BEGIN Data for review

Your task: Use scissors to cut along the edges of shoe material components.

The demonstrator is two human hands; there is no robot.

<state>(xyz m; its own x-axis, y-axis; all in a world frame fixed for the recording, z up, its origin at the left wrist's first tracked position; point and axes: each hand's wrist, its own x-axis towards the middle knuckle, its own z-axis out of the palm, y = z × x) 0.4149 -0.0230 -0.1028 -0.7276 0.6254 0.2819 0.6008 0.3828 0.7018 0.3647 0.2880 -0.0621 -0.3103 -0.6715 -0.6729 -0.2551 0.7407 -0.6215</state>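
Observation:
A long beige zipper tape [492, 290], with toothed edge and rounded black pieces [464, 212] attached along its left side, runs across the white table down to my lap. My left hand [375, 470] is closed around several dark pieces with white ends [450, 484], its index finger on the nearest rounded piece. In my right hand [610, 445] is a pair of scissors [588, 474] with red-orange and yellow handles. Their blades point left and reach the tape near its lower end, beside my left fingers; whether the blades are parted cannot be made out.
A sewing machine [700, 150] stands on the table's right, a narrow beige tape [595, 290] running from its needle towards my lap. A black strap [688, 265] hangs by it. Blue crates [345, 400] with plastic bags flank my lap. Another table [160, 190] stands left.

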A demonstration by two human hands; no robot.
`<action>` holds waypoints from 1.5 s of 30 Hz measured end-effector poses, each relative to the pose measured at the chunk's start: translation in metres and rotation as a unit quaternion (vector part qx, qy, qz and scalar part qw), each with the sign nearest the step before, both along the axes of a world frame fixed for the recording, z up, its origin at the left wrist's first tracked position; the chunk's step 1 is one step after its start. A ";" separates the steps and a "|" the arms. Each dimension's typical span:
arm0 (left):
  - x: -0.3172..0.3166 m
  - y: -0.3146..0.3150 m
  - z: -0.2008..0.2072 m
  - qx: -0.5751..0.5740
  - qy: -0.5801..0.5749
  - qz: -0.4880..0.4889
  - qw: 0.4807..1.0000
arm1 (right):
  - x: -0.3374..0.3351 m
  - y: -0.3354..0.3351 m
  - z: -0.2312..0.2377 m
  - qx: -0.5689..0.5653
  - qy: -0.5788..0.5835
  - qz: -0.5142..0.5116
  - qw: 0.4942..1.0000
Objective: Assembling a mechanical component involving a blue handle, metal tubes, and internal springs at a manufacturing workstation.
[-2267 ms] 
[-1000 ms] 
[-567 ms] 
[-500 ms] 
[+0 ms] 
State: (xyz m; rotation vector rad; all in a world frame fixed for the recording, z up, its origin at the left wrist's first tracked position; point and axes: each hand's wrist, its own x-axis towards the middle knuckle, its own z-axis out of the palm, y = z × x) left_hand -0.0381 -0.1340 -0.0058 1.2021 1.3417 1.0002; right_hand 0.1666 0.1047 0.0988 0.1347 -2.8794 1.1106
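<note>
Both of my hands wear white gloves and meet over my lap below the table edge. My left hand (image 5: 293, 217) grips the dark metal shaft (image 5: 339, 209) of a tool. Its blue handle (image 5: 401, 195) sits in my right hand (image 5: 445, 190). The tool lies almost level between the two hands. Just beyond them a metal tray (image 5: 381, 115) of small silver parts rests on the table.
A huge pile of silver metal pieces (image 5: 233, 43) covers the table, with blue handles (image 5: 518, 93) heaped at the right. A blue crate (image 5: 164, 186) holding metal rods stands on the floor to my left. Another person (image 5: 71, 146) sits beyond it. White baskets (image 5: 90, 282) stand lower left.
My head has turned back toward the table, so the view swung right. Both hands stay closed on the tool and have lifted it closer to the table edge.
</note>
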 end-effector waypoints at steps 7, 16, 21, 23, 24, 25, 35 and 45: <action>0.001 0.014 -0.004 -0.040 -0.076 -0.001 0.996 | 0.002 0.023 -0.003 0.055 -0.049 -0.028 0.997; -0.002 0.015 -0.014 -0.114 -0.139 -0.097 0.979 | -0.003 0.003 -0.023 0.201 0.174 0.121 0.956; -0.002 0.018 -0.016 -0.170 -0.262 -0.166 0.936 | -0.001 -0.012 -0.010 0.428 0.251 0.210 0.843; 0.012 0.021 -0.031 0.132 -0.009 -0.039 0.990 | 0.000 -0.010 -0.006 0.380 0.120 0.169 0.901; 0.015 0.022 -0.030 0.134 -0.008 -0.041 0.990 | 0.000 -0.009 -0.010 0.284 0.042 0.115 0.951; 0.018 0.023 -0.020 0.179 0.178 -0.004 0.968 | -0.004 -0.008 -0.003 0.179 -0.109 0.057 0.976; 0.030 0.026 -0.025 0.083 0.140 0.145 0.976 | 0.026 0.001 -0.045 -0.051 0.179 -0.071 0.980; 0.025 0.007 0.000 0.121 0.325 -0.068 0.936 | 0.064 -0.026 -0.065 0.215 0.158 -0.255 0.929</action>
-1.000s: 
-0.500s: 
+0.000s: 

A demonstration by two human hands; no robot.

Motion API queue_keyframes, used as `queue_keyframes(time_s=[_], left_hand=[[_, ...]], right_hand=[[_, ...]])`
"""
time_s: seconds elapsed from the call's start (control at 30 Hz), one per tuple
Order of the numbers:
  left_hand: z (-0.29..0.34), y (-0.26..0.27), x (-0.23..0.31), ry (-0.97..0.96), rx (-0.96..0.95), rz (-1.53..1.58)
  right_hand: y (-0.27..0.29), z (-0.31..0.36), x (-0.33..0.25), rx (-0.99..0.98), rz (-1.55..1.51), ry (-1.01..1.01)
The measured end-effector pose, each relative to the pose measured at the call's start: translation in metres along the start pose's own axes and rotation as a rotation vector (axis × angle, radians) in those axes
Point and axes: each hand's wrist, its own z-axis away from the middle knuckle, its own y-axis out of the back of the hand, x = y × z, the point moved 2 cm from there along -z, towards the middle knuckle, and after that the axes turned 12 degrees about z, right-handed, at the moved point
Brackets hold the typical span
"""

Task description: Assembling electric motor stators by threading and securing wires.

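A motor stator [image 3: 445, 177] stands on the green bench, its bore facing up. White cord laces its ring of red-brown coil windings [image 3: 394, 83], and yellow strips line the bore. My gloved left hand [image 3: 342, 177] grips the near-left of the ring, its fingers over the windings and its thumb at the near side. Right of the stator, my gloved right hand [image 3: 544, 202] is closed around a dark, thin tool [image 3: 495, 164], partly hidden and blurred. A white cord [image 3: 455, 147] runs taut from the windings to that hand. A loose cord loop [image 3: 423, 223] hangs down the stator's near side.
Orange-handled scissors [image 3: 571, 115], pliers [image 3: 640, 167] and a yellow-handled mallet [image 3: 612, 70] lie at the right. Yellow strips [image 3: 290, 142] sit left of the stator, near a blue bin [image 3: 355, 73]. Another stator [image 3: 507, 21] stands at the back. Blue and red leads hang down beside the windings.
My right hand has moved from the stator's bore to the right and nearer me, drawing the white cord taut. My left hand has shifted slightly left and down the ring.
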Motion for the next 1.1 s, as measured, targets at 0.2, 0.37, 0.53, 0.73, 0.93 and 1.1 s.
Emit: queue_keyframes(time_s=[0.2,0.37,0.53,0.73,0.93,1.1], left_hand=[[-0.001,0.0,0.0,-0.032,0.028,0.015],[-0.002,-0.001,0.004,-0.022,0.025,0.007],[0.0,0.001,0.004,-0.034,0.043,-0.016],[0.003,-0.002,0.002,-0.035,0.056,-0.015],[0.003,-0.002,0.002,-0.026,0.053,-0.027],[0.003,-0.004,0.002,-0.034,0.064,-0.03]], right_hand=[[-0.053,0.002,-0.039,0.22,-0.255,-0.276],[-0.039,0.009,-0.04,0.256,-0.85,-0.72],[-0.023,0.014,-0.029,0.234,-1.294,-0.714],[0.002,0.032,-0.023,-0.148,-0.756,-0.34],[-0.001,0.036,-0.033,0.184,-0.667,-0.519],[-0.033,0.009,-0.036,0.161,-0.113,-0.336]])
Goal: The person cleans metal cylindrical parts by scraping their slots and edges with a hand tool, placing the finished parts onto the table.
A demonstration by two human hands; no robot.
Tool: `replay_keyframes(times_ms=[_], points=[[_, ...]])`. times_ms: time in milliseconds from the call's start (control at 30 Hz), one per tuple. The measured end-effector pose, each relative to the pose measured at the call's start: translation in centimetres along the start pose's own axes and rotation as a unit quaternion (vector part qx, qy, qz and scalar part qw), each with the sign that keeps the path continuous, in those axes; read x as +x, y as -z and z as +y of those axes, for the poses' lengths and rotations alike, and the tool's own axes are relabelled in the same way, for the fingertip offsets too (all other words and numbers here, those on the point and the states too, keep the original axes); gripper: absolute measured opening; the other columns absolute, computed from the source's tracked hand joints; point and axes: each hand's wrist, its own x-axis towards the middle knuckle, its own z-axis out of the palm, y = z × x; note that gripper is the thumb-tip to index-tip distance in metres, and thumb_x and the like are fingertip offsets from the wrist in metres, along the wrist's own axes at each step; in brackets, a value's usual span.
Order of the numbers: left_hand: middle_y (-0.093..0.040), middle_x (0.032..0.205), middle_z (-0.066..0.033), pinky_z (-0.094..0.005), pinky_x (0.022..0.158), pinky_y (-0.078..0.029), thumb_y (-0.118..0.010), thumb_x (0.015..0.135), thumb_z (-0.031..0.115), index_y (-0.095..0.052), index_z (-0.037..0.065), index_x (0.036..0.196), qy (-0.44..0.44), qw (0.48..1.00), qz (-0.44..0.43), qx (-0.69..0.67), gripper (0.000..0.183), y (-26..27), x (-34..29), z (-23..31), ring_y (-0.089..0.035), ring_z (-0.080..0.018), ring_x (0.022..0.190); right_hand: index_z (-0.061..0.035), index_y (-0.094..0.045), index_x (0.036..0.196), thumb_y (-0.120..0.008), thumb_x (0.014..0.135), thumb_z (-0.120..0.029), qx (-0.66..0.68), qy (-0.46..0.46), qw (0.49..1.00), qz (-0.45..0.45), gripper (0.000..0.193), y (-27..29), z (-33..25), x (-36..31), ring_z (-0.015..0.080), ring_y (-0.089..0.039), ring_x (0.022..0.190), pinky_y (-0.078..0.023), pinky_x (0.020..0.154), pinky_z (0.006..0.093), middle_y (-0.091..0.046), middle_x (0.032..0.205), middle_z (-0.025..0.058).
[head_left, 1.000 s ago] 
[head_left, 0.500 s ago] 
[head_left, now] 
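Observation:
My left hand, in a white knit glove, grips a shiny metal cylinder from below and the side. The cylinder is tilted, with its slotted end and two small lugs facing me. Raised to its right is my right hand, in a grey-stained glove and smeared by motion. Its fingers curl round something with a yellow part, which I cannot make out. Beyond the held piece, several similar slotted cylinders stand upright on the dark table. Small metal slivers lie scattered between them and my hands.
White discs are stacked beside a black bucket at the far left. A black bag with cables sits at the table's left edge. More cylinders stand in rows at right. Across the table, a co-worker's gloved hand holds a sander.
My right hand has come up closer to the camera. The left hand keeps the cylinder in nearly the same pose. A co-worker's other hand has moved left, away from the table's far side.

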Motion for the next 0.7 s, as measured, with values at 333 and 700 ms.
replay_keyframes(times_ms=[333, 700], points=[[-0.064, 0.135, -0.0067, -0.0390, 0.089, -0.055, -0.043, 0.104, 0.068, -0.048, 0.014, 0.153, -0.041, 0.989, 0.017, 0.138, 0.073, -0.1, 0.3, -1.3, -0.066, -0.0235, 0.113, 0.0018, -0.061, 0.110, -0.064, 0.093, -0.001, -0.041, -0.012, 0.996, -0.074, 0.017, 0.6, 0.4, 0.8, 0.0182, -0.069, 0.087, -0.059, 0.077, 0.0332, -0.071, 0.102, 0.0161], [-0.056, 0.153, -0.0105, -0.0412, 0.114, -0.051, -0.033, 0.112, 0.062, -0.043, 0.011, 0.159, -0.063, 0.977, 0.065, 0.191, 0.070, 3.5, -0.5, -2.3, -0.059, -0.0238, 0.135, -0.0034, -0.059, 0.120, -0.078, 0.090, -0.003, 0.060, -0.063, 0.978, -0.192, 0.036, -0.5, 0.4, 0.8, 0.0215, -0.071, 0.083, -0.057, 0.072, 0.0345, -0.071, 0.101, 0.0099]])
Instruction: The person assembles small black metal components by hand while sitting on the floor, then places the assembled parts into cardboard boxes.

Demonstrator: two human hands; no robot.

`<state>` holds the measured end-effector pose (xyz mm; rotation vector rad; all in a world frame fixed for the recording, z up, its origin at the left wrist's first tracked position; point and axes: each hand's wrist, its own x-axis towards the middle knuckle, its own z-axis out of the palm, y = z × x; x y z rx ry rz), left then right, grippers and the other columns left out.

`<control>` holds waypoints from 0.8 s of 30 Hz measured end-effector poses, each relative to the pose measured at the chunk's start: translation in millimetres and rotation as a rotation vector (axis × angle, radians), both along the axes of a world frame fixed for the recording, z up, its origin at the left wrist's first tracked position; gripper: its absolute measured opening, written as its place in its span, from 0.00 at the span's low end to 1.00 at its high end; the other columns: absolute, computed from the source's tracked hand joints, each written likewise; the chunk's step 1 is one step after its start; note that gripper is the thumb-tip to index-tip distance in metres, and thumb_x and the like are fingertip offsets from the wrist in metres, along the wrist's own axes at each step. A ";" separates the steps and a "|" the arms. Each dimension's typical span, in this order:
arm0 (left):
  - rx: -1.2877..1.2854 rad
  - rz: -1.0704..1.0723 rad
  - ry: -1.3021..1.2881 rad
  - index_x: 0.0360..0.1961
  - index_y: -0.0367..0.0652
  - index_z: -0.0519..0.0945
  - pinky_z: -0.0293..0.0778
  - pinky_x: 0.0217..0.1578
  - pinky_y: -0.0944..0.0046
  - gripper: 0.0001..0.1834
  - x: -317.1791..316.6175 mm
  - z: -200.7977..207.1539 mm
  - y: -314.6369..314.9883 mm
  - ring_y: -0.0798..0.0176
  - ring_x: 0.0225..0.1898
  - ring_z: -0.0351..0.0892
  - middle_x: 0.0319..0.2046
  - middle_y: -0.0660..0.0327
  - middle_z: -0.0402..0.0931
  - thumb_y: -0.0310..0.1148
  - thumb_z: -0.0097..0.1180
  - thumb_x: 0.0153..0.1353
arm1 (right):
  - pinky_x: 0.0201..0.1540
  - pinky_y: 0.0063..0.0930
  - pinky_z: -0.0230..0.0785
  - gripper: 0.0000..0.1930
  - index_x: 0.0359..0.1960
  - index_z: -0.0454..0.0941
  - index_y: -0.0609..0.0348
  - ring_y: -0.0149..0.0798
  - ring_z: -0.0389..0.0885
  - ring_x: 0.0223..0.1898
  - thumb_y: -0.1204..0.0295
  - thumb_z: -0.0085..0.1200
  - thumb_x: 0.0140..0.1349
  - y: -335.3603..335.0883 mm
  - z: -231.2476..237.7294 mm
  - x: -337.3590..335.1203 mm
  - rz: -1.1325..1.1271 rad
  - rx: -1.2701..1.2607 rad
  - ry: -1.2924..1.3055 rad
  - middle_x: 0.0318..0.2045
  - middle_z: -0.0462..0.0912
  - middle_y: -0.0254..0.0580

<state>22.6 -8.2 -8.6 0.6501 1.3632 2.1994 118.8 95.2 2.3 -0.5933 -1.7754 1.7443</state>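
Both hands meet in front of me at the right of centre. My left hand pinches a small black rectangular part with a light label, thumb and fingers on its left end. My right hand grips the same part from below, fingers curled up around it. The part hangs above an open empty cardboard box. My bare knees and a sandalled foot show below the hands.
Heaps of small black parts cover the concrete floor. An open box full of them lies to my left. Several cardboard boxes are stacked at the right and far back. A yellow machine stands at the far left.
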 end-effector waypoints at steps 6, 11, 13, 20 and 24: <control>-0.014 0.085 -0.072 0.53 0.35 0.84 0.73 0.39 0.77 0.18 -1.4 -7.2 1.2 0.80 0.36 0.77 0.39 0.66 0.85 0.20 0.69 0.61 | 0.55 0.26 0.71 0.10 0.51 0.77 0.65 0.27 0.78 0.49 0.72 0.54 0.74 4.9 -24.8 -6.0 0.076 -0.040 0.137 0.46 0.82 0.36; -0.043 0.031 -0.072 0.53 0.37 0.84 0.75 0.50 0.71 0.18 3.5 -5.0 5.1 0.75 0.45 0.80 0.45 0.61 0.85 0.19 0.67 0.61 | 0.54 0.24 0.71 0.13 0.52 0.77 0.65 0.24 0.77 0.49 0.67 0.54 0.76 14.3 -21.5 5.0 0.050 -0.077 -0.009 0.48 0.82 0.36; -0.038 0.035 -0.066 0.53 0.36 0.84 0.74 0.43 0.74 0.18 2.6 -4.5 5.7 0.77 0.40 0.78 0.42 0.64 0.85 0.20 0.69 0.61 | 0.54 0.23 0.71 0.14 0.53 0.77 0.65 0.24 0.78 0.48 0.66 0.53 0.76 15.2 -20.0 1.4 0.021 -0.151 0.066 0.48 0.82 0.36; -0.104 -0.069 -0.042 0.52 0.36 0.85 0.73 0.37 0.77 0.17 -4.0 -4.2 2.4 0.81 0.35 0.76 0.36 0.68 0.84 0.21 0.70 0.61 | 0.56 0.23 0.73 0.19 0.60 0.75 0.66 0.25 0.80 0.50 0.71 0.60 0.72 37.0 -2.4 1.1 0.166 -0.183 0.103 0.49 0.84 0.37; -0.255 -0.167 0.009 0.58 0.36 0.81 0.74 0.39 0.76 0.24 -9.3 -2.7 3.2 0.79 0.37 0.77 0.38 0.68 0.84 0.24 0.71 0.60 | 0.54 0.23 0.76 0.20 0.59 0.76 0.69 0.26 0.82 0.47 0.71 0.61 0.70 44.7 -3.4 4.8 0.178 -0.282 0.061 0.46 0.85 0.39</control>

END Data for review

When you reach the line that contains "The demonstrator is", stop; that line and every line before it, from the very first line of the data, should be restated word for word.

◆ **Your response**
Your task: Use scissors to cut along the edges of shoe material components.

The demonstrator is two human hands; there is no robot.

The exercise has been carried out in full.